Starting at the line that contains "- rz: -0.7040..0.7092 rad" and ending at the line that contains "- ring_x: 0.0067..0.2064", the lines below are to be given again exactly, with nothing added.
● ● ●
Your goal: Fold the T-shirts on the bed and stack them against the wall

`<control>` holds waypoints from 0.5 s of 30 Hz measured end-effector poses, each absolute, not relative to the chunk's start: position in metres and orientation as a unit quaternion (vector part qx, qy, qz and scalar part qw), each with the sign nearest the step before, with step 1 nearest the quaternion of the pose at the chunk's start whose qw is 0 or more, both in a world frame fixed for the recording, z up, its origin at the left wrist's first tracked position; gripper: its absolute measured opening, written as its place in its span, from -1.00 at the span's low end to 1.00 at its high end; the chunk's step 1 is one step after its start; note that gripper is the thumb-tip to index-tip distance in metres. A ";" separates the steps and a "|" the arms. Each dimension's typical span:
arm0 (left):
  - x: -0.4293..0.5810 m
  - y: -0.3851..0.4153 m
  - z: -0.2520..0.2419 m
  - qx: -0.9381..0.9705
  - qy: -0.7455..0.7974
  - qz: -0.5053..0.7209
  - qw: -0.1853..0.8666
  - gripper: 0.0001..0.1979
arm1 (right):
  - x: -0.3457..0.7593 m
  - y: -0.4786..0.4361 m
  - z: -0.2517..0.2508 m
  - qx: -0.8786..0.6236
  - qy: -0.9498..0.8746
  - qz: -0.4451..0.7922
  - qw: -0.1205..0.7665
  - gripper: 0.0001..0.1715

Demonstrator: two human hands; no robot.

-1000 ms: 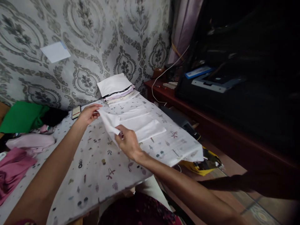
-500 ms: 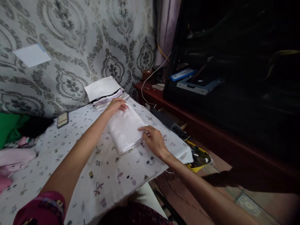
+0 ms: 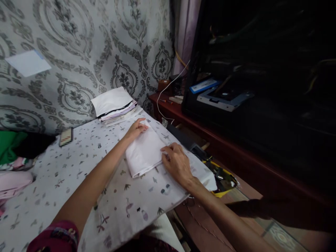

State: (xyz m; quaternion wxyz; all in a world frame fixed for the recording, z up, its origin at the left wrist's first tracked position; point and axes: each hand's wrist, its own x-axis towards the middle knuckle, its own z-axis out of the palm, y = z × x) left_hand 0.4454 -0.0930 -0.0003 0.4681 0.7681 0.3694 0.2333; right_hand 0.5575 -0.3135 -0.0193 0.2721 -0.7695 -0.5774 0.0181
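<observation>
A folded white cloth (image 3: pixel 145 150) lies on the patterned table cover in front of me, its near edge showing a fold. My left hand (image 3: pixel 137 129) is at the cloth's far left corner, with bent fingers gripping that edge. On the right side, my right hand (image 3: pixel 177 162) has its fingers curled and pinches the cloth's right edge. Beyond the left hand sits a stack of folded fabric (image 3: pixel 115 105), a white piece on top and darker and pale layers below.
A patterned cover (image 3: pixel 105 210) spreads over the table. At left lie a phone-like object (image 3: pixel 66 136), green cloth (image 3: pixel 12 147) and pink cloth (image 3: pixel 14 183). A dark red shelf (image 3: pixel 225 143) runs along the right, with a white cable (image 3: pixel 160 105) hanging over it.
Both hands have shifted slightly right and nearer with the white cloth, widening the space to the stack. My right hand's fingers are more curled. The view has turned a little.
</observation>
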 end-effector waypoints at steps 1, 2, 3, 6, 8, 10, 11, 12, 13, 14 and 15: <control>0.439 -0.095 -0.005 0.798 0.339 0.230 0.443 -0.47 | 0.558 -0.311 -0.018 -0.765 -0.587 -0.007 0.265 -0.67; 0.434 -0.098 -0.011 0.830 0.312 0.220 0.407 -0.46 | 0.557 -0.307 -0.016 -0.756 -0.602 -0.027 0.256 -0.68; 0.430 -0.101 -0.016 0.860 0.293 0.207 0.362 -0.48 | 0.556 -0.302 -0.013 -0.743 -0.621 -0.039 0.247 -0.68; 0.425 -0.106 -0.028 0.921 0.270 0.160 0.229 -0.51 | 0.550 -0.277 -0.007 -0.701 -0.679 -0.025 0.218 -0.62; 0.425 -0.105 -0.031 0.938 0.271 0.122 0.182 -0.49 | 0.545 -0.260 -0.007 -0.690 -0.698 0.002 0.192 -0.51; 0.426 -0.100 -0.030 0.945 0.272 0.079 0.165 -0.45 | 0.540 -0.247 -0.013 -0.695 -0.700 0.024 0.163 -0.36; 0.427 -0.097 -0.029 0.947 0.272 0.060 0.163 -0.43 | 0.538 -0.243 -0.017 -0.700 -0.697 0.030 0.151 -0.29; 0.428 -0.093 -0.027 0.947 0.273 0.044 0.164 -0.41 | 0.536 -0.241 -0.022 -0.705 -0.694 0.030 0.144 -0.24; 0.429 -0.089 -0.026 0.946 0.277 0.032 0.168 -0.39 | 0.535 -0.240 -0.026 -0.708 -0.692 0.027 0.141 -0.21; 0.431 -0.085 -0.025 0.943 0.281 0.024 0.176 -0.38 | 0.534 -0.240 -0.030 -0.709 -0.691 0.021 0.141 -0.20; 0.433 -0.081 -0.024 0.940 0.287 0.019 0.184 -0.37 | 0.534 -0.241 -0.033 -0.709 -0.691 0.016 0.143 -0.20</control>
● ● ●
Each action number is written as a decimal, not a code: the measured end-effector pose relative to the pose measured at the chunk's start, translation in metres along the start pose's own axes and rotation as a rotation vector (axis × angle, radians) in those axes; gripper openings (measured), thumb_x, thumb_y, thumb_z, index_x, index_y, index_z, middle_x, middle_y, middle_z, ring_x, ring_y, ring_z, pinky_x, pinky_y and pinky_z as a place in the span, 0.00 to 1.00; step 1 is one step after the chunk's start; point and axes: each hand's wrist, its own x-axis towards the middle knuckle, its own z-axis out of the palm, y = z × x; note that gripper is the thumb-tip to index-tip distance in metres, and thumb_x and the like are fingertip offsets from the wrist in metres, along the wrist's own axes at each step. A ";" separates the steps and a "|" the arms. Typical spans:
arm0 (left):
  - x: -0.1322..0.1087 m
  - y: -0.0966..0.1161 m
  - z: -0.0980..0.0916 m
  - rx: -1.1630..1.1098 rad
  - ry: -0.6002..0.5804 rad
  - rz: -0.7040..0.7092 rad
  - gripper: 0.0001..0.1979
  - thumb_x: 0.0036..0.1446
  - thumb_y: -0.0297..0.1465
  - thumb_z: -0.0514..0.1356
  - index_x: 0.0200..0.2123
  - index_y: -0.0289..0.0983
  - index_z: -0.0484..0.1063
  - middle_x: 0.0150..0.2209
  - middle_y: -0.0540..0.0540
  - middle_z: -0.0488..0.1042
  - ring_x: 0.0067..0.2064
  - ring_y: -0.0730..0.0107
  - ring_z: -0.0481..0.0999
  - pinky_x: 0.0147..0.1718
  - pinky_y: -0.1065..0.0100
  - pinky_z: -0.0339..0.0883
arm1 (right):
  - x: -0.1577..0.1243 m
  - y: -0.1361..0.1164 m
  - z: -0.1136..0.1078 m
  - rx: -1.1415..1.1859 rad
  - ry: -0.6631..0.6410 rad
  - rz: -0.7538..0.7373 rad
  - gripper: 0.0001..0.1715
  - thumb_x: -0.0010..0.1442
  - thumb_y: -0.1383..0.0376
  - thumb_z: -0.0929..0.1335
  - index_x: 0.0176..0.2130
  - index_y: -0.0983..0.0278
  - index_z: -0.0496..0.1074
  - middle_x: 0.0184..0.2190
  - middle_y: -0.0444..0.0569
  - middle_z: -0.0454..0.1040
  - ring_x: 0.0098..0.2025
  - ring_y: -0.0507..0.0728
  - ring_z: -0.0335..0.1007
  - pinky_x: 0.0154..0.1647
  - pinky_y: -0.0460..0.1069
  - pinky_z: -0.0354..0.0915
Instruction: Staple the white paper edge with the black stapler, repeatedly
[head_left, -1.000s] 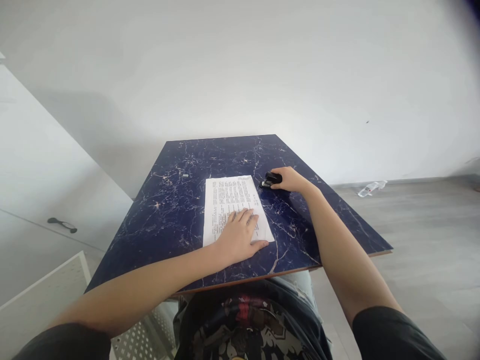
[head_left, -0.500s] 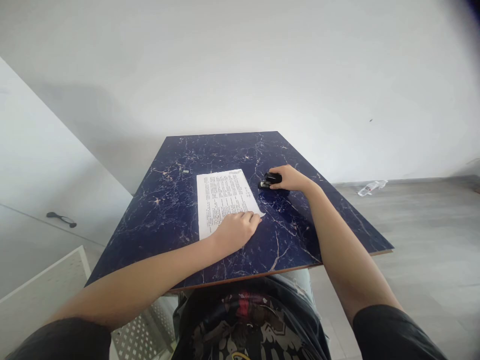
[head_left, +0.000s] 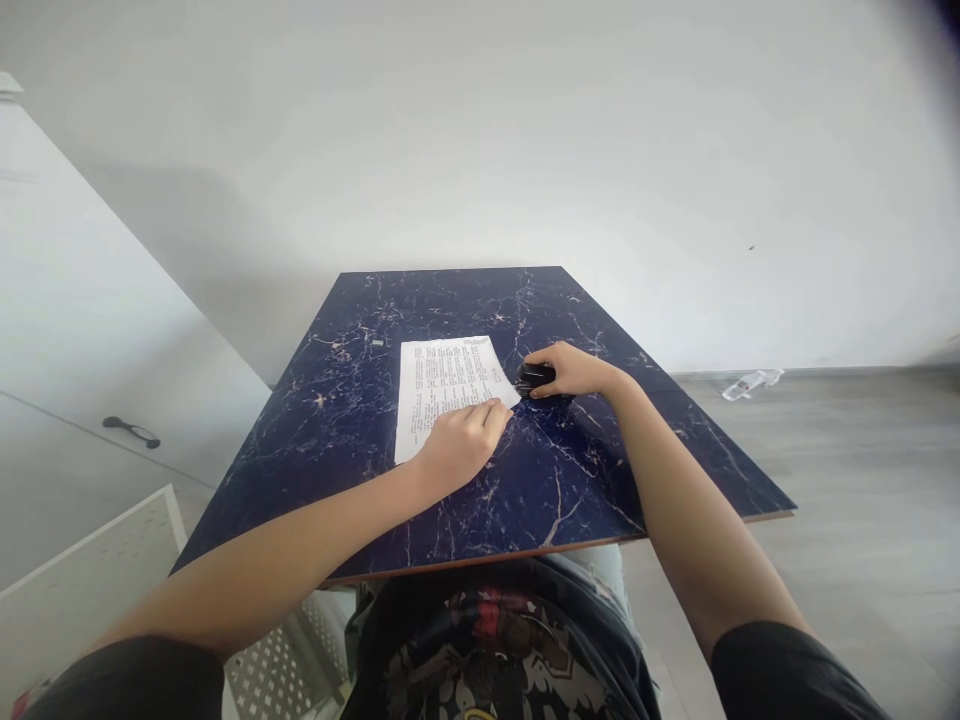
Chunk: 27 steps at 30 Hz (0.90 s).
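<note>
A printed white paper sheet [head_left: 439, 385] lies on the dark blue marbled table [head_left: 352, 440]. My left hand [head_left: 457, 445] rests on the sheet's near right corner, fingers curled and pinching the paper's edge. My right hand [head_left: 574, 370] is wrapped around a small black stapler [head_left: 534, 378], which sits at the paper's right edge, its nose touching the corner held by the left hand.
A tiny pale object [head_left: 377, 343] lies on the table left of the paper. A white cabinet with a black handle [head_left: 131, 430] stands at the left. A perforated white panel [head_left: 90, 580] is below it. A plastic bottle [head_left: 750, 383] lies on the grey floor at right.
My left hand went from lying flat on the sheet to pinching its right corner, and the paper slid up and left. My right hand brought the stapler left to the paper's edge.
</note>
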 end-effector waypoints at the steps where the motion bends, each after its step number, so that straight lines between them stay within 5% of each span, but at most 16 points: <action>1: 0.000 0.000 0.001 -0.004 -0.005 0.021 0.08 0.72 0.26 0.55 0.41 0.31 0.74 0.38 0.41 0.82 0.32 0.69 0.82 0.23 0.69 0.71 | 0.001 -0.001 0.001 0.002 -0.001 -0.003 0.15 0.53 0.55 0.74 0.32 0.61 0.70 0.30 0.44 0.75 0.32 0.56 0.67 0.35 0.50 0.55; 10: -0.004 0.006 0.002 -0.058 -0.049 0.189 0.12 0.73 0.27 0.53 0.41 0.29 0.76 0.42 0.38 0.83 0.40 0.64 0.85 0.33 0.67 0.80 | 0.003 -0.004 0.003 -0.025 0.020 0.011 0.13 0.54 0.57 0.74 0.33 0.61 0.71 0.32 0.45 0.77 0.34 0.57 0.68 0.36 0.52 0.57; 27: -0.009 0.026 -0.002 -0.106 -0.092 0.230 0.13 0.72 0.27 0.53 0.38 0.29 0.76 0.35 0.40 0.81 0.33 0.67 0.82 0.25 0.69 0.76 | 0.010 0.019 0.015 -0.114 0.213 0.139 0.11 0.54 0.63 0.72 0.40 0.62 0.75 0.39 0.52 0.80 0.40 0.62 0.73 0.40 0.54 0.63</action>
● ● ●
* Exercise solution:
  - rz: -0.7040..0.7092 rad
  - gripper: 0.0001..0.1979
  - thumb_x: 0.0036..0.1446
  - thumb_y: -0.0297..0.1465
  - thumb_z: -0.0514..0.1356
  - index_x: 0.0200..0.2123
  - index_y: -0.0289..0.0983
  - index_z: -0.0484..0.1063
  - middle_x: 0.0150..0.2209
  - middle_y: -0.0540..0.0540
  - middle_z: -0.0488..0.1042
  - ring_x: 0.0067..0.2064

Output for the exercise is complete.